Task instructions:
Word for word, return the lines below from the first through the line that has "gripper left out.", dropping the pictures.

Information supplied:
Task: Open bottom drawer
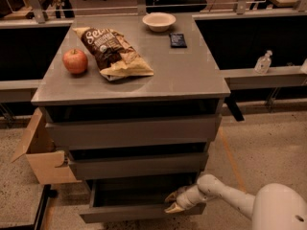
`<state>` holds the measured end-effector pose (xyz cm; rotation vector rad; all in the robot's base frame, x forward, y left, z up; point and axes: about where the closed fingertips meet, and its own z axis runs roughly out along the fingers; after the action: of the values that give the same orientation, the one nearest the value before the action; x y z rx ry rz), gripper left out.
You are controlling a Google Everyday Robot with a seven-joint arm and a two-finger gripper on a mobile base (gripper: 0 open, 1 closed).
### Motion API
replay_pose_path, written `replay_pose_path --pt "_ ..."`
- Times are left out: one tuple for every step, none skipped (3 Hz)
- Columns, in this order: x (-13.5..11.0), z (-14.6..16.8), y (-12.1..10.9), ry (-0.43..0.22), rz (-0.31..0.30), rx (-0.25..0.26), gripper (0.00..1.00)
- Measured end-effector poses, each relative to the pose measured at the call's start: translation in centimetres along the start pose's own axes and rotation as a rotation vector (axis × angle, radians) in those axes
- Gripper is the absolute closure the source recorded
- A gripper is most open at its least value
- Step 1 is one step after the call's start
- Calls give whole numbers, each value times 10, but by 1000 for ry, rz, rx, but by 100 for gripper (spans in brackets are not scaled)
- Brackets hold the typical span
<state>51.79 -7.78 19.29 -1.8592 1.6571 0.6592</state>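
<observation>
Low under the surface (192, 75), the bottom drawer (134, 213) stands partly pulled out, tray showing; the gripper (173, 201) sits at its front panel's right end. Whether it is clenched or released cannot be told.

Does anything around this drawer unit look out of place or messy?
Nothing spilled or broken. The bottom drawer stands part-way out with the gripper at its front's right end. Only the cardboard box beside the cabinet sits askew, flap open.

Claw (173, 202) low, arm (226, 195) outstretched
</observation>
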Motion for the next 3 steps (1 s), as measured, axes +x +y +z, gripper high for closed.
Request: replay_pose_path --pt "-1 1 15 23 5 -17 100" --pt "-1 -9 42 65 19 8 100" --pt "0 -13 87 87 39 26 100"
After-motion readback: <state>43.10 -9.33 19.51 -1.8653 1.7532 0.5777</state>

Exercise response:
Task: Open bottom drawer
`<state>` holds the measured end-effector pose (xyz cm; rotation vector rad; all in the robot's base frame, x forward, y left, z up; point and axes: about where the closed fingertips meet, and its own z axis runs roughly out along the fingers; after the action: of the values that give the same orientation, the one nearest the value before the action; x y z rx ry rz), gripper left out.

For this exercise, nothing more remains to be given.